De olhos bem abertos, recebia o amarelo dourado que tocava as minhas retinas. Inspirava o suave odor do Outono e guardava, sem acorrentar, a sinfonia matinal das aves que, parecendo bordejar, se organizavam antes num coro altruísta para quem quisesse escutar.
No chão macio, folhas e folhas e folhas. Tonalidades diversas que variavam entre o castanho terra até ao vermelho quente, com formas que confisquei em três ou quatro para terminarem o seu processo de secagem no meio de outras folhas – as de um livro...
Outono na Quinta de Monserrate.
O marmeleiro continua a oferecer fruta madura. A tigela de marmelada já se esvaziou. O pote de geleia ainda permite alguns lanches.
A generosidade prolifera e o castanheiro lança a cada dia algumas castanhas, como quem sabe que o Magusto não tarda. Acumulando o suficiente – o suficiente é suficiente – para que a mesa seja farta de castanhas assadas ou cozidas, com sal, muito sal.
Mesmo que a tensão esteja um pouco alta – no meu caso com frequência muito baixa – não há como segurar a mão, quando se trata de espalhar as castanhas num tabuleiro pronto a entrar no forno. Um pequeno delito à saúde, que se compensará, decompondo sem esmorecer os resquícios de uma tarde ou noite bem passada, em boa companhia regada como outra dádiva da natureza: jeropiga ou vinho ou chá. Ou o que apetecer ou mais se apreciar. A Natureza é farta e deveras generosa. Partilha o tanto que tem ‘sem olhar a quem’ e sem esperar nada em troca.
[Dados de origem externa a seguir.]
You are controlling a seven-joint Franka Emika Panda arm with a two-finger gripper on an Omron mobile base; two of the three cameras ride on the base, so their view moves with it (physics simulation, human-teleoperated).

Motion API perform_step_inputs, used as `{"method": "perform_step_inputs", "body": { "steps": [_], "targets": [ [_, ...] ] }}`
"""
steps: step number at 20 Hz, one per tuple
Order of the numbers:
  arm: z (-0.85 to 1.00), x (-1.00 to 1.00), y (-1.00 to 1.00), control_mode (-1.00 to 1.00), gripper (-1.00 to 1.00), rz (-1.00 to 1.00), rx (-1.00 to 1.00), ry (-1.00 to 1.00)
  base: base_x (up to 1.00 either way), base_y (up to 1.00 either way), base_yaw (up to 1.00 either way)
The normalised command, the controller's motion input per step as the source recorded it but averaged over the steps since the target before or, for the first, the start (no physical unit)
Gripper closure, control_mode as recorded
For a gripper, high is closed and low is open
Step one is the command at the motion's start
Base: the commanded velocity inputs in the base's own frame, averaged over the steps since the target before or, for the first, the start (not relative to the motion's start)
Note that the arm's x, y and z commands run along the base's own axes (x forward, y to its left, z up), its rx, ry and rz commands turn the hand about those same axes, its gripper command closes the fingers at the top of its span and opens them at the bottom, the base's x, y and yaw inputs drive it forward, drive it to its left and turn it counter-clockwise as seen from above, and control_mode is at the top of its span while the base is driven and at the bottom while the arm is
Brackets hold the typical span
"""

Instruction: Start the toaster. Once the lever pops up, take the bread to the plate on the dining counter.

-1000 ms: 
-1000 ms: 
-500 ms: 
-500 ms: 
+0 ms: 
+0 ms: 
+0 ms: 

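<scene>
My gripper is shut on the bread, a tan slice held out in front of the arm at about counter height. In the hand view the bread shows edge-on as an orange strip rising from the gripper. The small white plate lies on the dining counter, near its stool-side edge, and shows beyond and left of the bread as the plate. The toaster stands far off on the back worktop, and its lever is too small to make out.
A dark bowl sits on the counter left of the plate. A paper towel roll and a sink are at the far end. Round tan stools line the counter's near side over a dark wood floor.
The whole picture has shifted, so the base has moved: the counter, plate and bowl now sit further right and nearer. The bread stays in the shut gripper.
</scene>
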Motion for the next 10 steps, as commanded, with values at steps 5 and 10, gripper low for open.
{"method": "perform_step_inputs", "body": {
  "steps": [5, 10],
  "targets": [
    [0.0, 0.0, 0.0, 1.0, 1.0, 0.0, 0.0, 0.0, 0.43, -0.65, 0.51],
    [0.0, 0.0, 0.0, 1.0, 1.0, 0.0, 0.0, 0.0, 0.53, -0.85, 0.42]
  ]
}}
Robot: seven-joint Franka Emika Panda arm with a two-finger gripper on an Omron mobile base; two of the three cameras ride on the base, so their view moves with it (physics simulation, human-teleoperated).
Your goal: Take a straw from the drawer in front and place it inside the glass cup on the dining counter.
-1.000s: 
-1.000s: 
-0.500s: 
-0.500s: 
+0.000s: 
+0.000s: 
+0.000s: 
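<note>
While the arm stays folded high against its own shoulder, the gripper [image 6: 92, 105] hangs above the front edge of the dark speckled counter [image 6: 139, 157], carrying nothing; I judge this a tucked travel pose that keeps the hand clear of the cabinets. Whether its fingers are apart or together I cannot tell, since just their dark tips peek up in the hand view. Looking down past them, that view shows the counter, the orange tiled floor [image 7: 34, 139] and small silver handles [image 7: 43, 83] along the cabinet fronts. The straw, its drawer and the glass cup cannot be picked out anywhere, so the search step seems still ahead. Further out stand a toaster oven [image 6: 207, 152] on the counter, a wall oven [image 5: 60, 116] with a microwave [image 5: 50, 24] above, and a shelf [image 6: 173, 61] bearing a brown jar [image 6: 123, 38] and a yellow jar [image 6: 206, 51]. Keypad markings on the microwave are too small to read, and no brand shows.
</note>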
Não necessita de um dia para se lembrar que a ‘gentileza gera gentileza’ – um dos slogans do Rio de Janeiro, que no dia 13 deste mês se recorda, me recorda, nos recorda que a bondade, a gentileza é natural, faz parte da nossa natureza, é o estado natural da Mãe Natureza.
A abundância que a Natureza gera é gentilmente concedida em cada instante.
As cores, os cheiros, os sons, as texturas e as formas do Parque da Cidade nesta manhã, são apenas uma das suas contínuas oferendas.
Ao chegar a casa, outras havia. Do castanheiro saltavam mais umas quantas castanhas. O marmeleiro estremecia como quem se abana para soltar o que tem a mais: marmelos maduros prontos para se transformarem em marmelada e geleia deliciosas.
Questiono-me, então, que tenho eu em mim, quem sou eu um pouco mais para, como a Natureza, gerar uma gentileza que gere outra gentileza... a cada dia...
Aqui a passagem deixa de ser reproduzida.